→ TASK STATEMENT: Report every line of the records that includes the word "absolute".

→ ENTRIES PROVIDED:
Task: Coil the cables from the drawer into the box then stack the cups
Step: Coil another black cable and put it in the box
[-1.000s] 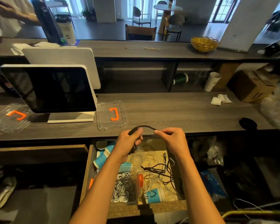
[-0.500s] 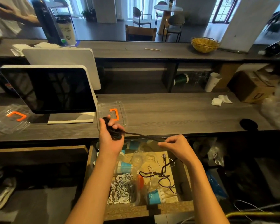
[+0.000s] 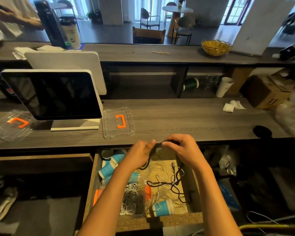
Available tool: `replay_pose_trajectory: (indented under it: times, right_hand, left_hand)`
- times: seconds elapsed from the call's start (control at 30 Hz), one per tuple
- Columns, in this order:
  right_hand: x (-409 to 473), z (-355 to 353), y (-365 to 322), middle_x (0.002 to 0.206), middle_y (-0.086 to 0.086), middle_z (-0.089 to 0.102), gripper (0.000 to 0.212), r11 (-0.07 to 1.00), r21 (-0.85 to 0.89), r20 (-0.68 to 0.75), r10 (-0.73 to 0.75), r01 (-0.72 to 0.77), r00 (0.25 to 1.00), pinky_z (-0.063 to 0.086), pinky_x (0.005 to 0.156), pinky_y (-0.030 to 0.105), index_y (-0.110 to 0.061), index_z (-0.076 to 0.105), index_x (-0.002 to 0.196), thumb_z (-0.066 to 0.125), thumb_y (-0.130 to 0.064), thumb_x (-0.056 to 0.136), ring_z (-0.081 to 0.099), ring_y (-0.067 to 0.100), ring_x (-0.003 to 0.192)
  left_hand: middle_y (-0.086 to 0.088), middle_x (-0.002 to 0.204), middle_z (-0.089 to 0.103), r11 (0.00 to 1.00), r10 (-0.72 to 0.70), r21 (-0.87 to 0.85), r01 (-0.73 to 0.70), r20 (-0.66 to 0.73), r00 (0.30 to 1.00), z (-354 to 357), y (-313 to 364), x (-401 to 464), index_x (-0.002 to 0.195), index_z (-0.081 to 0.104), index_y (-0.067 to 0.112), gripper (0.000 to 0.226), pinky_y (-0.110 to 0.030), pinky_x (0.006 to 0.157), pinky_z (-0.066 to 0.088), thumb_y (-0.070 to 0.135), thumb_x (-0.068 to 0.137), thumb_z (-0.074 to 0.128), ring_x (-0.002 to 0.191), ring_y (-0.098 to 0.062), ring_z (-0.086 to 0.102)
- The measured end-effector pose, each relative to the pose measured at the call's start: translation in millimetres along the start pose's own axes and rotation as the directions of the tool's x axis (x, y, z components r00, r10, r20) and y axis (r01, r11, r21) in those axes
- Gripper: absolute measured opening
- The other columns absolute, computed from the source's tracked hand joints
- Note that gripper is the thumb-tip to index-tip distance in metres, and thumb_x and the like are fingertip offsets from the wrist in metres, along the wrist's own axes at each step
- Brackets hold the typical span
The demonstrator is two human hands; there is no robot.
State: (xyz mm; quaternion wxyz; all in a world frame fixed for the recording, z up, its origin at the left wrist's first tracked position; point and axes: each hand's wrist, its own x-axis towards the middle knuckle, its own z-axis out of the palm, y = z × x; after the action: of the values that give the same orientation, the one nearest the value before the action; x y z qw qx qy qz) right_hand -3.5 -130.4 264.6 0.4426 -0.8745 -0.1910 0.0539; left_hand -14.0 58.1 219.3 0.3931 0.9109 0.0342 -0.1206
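While the black cable is being wound above the open drawer, the hands are being brought back together after being spread half a second ago. The left hand is being kept curled round the gathered loops, and the right hand is being pinched on the strand beside it; the loop count is hard to judge, as it is probably hidden in the palm. Another turn is being laid, yet much slack is still being trailed into the drawer. The clear box and blue cups are being left untouched, with a lid on the worktop.
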Motion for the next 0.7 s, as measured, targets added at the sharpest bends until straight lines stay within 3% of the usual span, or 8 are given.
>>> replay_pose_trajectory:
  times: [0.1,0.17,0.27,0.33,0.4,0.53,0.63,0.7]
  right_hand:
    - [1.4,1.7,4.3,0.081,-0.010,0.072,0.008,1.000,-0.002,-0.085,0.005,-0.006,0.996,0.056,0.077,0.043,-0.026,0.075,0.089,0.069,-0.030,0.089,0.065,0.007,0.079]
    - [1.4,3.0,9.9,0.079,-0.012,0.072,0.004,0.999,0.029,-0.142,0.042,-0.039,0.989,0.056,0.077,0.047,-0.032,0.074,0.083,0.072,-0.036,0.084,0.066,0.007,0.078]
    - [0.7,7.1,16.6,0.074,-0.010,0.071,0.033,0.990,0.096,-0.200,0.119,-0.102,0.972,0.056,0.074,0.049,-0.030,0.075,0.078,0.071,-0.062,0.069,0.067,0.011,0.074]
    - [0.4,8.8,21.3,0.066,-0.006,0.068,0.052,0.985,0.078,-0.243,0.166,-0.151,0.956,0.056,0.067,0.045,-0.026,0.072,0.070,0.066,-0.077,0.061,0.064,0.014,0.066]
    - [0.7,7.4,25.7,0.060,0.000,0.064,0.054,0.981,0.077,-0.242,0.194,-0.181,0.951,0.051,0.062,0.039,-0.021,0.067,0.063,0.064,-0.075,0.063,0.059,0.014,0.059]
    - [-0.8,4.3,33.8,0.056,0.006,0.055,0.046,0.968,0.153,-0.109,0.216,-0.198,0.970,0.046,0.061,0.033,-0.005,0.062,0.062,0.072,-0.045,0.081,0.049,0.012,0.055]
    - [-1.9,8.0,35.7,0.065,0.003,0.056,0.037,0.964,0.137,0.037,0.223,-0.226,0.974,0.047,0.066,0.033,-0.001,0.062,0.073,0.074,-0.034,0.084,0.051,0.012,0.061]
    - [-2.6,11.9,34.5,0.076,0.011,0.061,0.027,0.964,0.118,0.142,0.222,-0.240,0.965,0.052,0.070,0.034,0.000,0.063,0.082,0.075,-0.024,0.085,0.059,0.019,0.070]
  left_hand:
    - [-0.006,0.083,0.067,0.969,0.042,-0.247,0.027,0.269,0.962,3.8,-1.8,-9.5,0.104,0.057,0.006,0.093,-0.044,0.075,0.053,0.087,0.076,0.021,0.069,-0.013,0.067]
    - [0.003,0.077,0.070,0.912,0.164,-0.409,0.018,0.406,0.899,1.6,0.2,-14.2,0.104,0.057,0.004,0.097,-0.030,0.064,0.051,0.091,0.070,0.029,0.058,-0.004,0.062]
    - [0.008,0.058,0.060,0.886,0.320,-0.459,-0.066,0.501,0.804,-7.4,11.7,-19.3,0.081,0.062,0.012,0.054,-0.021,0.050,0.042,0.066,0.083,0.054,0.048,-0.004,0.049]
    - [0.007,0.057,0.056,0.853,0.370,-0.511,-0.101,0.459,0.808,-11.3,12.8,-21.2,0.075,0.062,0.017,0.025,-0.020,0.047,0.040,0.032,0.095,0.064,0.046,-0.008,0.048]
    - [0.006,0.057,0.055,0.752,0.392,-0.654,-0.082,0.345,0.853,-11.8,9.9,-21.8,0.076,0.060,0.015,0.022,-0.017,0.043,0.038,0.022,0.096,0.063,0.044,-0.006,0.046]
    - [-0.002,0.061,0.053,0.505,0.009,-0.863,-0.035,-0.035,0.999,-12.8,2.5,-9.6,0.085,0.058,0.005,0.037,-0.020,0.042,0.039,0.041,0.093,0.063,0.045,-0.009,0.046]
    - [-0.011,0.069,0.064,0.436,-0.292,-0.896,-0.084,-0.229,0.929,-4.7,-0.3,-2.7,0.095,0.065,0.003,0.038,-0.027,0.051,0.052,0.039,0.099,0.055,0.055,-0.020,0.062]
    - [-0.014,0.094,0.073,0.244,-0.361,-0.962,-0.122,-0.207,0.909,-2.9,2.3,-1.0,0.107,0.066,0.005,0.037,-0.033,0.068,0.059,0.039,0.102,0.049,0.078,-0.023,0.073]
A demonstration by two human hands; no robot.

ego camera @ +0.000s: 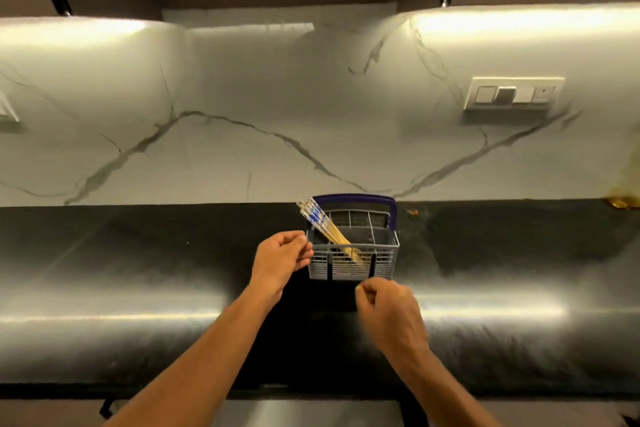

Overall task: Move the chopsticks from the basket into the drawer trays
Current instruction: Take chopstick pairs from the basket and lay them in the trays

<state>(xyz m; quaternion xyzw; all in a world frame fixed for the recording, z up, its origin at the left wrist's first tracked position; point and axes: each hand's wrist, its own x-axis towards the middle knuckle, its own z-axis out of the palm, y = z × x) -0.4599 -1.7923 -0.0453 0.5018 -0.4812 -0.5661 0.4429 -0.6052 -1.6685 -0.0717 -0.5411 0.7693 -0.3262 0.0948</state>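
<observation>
I see the chopsticks leaning left in the basket on the desk. My left grip touches the basket's left side, fingers loosely curled. My right grip hovers before it, curled, empty.

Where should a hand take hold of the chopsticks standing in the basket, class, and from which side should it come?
Probably at the blue-patterned upper ends of the chopsticks, coming from the upper left. The bundle leans that way, so those ends stick out past the basket rim, while the tips sit down in a compartment. The left hand is nearest.
</observation>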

→ COMPLETED TASK:
- Gripper: absolute measured opening
- The other columns absolute, computed from the source's tracked hand joints

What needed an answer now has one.